Task to complete
Below are the records; locate each line with the word "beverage" and copy it.

::::::::::

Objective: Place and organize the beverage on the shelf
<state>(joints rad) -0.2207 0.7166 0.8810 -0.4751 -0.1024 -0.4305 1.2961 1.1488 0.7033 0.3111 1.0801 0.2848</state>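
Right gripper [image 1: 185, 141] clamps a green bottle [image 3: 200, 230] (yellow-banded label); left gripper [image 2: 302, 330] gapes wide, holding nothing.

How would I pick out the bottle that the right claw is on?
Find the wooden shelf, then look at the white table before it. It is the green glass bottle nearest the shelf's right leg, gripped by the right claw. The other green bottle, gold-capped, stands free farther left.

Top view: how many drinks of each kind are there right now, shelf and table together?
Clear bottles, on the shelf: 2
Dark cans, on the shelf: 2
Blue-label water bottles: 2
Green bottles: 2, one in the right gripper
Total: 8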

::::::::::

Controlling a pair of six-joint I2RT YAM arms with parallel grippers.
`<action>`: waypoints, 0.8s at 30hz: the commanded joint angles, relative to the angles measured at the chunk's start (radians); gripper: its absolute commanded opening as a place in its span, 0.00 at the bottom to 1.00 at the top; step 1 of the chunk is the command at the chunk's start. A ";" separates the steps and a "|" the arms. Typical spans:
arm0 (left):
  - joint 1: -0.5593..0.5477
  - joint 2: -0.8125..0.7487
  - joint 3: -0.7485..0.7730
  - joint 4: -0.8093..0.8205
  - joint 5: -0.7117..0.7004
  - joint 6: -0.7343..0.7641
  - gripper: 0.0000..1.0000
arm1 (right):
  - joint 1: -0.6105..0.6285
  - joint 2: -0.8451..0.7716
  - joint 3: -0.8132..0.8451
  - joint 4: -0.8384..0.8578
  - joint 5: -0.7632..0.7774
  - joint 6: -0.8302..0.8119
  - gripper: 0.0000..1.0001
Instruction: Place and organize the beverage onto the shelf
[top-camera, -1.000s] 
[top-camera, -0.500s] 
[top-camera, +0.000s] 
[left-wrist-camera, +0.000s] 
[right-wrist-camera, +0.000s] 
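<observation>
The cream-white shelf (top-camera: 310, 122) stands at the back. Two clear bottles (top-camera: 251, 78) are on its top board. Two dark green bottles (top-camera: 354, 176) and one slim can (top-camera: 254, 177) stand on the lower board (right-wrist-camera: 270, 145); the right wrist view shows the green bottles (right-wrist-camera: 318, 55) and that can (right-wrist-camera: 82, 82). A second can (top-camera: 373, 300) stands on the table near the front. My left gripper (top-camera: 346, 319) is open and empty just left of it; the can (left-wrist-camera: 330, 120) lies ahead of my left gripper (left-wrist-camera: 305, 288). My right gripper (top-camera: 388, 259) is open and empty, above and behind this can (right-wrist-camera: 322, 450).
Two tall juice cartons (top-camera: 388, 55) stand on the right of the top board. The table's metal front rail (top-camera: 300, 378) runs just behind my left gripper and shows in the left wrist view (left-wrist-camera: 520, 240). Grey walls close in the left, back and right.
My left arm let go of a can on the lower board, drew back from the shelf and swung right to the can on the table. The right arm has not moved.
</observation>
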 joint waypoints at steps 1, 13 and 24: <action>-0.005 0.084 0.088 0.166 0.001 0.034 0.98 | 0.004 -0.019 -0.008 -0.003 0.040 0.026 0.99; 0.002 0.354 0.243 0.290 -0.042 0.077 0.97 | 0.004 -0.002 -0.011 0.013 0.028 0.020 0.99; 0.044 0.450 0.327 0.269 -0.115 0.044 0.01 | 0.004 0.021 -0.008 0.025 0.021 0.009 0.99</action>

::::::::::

Written response
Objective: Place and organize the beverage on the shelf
Instruction: Place and organize the beverage onto the shelf

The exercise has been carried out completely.